What you return must be an exact copy of the lines in the listing below between the line holding "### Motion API" and the line holding "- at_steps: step", inclusive, and nothing more.
Start of Block
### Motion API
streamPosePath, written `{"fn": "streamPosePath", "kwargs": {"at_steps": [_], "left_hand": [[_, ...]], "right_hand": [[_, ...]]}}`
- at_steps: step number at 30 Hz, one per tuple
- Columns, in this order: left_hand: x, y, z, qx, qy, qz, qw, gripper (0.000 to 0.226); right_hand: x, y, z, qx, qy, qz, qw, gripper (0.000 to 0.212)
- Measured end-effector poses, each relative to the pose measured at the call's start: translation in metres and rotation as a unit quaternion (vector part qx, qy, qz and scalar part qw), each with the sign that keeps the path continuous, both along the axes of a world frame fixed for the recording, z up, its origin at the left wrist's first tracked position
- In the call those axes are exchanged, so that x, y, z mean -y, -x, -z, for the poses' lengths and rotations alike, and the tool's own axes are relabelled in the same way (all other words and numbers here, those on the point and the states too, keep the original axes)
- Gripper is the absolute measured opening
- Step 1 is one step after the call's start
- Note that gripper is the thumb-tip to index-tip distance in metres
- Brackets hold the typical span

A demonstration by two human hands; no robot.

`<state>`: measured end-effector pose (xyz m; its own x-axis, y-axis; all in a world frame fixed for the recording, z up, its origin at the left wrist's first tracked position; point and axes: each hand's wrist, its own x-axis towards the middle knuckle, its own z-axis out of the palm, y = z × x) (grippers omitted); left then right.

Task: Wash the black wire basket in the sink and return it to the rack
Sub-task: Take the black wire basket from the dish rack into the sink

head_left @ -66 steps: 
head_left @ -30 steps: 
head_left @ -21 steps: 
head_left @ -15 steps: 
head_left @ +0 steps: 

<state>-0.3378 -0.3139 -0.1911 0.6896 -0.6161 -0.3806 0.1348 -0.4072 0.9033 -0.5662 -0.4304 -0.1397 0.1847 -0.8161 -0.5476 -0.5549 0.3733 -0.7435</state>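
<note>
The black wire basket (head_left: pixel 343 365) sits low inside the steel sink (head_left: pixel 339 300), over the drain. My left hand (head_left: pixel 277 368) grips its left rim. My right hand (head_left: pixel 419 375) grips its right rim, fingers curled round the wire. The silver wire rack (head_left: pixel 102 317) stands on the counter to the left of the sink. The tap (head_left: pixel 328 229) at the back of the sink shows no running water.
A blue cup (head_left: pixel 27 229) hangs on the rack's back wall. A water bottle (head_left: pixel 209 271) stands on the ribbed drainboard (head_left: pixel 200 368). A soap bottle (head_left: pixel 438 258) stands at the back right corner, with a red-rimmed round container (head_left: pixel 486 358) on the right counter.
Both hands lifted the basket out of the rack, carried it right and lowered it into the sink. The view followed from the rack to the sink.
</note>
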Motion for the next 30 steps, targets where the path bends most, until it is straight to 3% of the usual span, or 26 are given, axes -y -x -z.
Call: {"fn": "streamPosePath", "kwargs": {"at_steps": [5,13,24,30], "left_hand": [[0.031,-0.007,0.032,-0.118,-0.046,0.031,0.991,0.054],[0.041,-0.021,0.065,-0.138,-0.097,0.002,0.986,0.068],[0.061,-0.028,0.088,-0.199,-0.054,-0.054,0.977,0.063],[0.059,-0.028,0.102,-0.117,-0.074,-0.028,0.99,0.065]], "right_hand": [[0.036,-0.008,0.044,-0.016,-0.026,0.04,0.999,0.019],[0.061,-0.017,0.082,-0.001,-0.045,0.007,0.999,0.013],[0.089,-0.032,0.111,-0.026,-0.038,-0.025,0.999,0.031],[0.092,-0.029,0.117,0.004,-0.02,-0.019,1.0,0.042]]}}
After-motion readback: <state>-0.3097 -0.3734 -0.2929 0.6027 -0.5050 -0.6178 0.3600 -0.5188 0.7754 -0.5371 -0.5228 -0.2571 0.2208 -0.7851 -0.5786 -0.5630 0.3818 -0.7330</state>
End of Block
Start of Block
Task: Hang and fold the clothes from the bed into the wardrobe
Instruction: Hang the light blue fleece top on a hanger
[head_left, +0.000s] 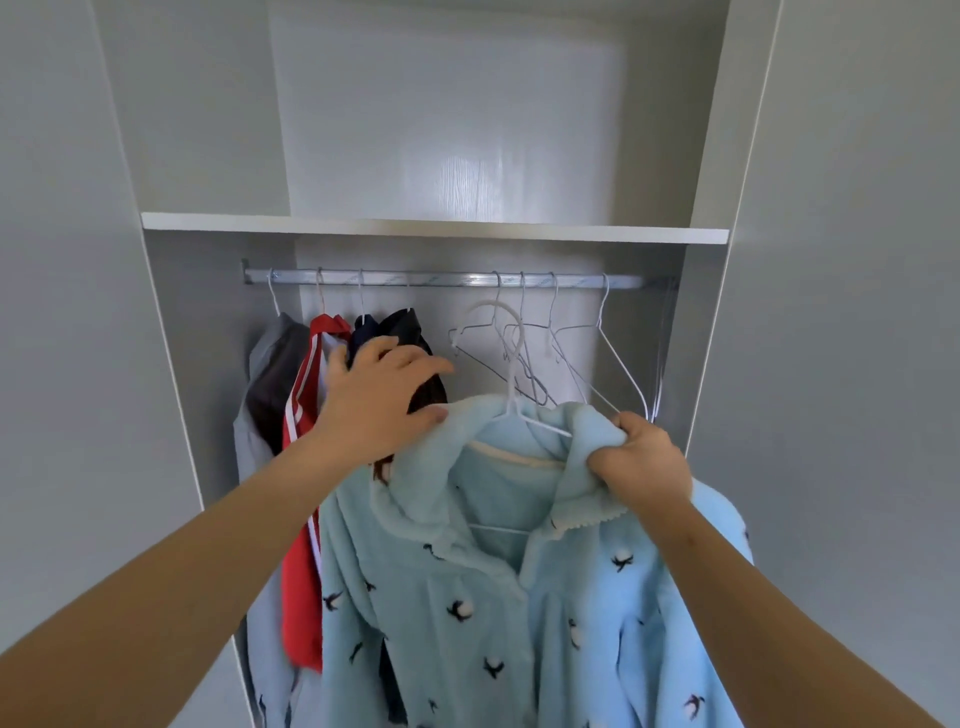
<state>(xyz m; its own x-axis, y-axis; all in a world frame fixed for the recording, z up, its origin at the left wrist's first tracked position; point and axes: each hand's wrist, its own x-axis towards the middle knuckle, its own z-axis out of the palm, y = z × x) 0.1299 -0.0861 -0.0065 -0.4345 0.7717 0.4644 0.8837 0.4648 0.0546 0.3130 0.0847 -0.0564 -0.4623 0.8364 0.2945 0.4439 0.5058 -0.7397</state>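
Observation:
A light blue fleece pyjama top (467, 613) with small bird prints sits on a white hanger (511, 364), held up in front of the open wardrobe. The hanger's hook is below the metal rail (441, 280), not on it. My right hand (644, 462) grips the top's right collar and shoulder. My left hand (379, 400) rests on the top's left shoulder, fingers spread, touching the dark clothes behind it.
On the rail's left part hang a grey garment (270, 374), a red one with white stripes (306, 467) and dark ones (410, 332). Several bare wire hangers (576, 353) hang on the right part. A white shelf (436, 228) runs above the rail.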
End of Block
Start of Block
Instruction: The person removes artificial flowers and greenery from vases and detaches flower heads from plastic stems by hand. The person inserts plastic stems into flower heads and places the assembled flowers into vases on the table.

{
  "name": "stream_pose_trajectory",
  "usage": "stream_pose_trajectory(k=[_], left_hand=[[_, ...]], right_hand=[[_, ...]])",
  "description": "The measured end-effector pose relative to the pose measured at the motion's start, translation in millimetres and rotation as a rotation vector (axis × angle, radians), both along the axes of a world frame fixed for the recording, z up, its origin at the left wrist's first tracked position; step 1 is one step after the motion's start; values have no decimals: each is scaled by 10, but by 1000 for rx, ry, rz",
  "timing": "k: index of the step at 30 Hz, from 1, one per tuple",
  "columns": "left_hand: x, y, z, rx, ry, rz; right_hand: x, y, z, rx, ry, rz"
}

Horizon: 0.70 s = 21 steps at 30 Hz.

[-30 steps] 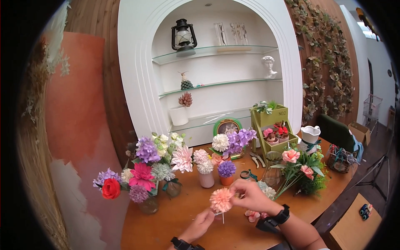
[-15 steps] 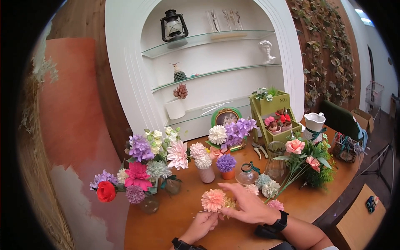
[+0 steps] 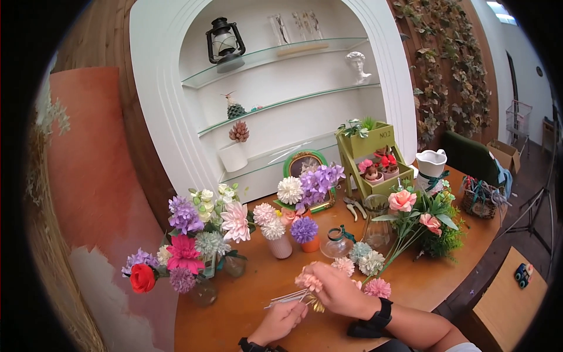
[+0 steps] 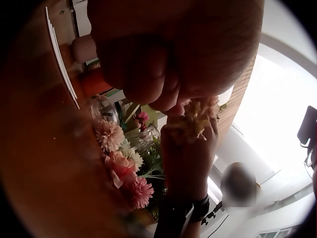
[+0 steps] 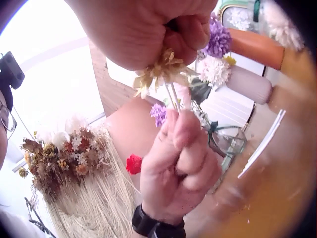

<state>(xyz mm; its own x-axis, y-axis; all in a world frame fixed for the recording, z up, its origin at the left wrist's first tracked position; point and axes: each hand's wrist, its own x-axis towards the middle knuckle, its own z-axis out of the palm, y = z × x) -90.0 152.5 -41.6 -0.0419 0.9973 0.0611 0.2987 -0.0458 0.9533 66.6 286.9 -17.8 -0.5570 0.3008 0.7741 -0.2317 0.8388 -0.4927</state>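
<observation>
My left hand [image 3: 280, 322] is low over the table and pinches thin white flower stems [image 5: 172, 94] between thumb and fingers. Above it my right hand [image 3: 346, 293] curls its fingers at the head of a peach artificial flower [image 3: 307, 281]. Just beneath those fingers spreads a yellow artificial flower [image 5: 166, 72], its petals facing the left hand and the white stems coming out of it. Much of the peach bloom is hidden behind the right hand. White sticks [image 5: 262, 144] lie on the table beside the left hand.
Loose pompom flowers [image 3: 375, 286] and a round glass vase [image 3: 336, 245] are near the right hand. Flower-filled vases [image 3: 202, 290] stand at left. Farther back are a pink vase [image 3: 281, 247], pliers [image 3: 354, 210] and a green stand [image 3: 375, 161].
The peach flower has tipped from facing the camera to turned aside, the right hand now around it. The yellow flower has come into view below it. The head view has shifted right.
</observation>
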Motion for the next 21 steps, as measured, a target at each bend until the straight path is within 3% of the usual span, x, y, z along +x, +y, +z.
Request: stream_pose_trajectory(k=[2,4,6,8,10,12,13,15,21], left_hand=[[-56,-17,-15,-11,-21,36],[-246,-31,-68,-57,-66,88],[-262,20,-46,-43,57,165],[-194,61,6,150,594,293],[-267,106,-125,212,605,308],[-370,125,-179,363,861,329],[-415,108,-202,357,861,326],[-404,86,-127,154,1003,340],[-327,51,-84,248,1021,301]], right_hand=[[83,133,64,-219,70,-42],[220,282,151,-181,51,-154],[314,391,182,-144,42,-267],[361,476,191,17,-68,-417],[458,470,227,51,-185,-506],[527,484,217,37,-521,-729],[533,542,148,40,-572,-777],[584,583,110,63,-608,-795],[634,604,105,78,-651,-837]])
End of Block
## Completed task
### Motion API
streamPosePath, written `{"fn": "streamPosePath", "kwargs": {"at_steps": [_], "left_hand": [[_, ...]], "right_hand": [[_, ...]]}}`
- at_steps: step number at 30 Hz, one per tuple

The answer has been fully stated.